The United States and 21 other countries pledged Saturday at the United Nations climate summit in Dubai to triple nuclear power capacity by 2050, saying reviving nuclear power was critical to reducing carbon emissions to near zero in the next decades.
Proponents of nuclear power, which supplies 18 percent of U.S. electricity, say it is a clean, safe and reliable complement to wind and solar power. But a major obstacle is financing.
Last month, a developer of small nuclear reactors in Idaho said it was canceling a project that was expected to be part of a new wave of power plants. The cost of building the reactors had risen from $5.3 billion to $9.3 billion due to rising interest rates and inflation.
Britain, Canada, France, Ghana, South Korea, Sweden and the United Arab Emirates were among 22 countries that signed the declaration to triple capacity from 2020 levels.
Tripling nuclear energy capacity by 2050, which would also help Europe reduce its dependence on Russian oil and gas, would require significant investment. In advanced economies, which have nearly 70 percent of the world’s nuclear capacity, investment has stalled as construction costs have soared, projects have gone over budget and faced delays. Besides cost, another obstacle to expanding nuclear capacity is that plants are slower to build than many other forms of energy.
Addressing the issue of funding, John Kerry, President Biden’s climate envoy, said there were “trillions of dollars” available that could be used for investments in nuclear energy. “We are not arguing to anyone that this will absolutely be the radical alternative to any other energy source; no, that is not what brings us here,” he said. But, he added, science has shown that “you can’t get to zero net emissions in 2050 without some nuclear power.”
Nuclear power emits no carbon, and an International Energy Agency report last year said nuclear power was crucial to helping reduce carbon emissions in line with the Paris Agreement goals outlined in 2015.
President Emmanuel Macron of France said nuclear energy, including small modular reactors, was an “indispensable solution” to efforts to curb climate change. France, Europe’s largest nuclear power producer, gets about 70 percent of its own electricity from nuclear power plants.
Macron and other leaders, including Prime Minister Ulf Kristersson of Sweden, called on the World Bank and international financial institutions to help finance nuclear projects. Kristersson said governments must “take a role in allocating financial risks to strengthen conditions and provide additional incentives for investments in nuclear energy.”

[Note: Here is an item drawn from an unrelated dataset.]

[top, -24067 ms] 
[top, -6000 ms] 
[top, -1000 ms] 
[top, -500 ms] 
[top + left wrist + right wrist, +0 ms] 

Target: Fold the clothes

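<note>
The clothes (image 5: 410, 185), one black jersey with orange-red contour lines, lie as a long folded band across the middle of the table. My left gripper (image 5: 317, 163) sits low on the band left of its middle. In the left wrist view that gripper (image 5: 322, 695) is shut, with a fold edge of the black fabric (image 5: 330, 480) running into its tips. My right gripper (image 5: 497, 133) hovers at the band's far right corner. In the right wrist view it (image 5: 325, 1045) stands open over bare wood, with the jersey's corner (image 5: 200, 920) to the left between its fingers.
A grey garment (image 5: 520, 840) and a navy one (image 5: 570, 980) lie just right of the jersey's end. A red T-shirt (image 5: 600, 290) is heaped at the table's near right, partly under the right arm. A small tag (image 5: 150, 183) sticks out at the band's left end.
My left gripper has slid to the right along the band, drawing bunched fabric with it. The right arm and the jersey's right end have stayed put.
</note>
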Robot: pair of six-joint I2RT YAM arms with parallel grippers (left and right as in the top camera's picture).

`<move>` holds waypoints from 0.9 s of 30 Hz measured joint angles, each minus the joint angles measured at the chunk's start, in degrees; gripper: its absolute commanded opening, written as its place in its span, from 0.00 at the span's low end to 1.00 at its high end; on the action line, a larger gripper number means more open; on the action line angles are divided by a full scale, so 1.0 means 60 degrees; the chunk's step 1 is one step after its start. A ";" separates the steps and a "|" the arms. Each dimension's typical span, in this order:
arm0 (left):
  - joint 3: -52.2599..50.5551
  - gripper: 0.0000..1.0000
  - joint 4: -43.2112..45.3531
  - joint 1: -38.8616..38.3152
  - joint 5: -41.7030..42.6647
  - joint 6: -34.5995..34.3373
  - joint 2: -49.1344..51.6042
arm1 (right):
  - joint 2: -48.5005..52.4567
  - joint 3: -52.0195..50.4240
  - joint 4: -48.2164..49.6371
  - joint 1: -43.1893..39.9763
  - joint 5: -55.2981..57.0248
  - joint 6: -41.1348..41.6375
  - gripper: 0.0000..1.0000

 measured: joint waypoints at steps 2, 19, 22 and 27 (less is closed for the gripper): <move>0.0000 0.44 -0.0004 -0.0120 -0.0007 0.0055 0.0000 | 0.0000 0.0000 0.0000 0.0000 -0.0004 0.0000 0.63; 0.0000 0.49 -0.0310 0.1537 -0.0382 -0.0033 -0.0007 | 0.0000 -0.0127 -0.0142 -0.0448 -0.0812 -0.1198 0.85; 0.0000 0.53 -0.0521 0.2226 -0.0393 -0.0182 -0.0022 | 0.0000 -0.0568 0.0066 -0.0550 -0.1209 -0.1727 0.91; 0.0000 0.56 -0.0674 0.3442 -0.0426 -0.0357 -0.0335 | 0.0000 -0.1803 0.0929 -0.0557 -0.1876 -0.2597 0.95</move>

While world leaders on Saturday called nuclear power the most effective alternative to fossil fuels, some climate activists said nuclear power was not a panacea.
David Tong, a researcher at Oil Change International, said the promise was divorced from the reality of nuclear power: that it was too expensive and too slow. “It is a self-serving political promise that does not reflect the role that nuclear energy is likely to play in the energy transition, which is small,” he said. “There is very little growth in the nuclear sector; certainly nothing like tripling.”
He said he rejected the position that there was no path to limiting global warming to 1.5 degrees Celsius above pre-industrial levels, a goal set in the Paris Agreement to avoid the worst effects of global warming, without nuclear power. Masayoshi Iyoda, a Japanese activist with 350.org, an international climate action campaign, cited the Fukushima nuclear disaster in 2011 and said nuclear power was a dangerous distraction from decarbonization goals. “It is simply too expensive, too risky, too undemocratic and too time-consuming,” he said in a statement.
“We already have cheaper, safer, democratic and faster solutions to the climate crisis, and they are renewable energy and energy efficiency,” Iyoda said.
All but four of the 31 reactors that began construction since 2017 were designed by Russia or China, and China is set to become the top nuclear power producer by 2030, the International Energy Agency said. This year, Germany closed its last three nuclear plants.
Nuclear capacity increased in the 1980s, particularly in Europe and North America, but fell sharply in the following years after the accidents at Three Mile Island in Pennsylvania in 1979 and Chernobyl in 1986. New technologies and stricter regulations.
Americans are conflicted about nuclear power, but a growing number favor expansion compared to a few years ago, according to a Pew Research Center study released in August.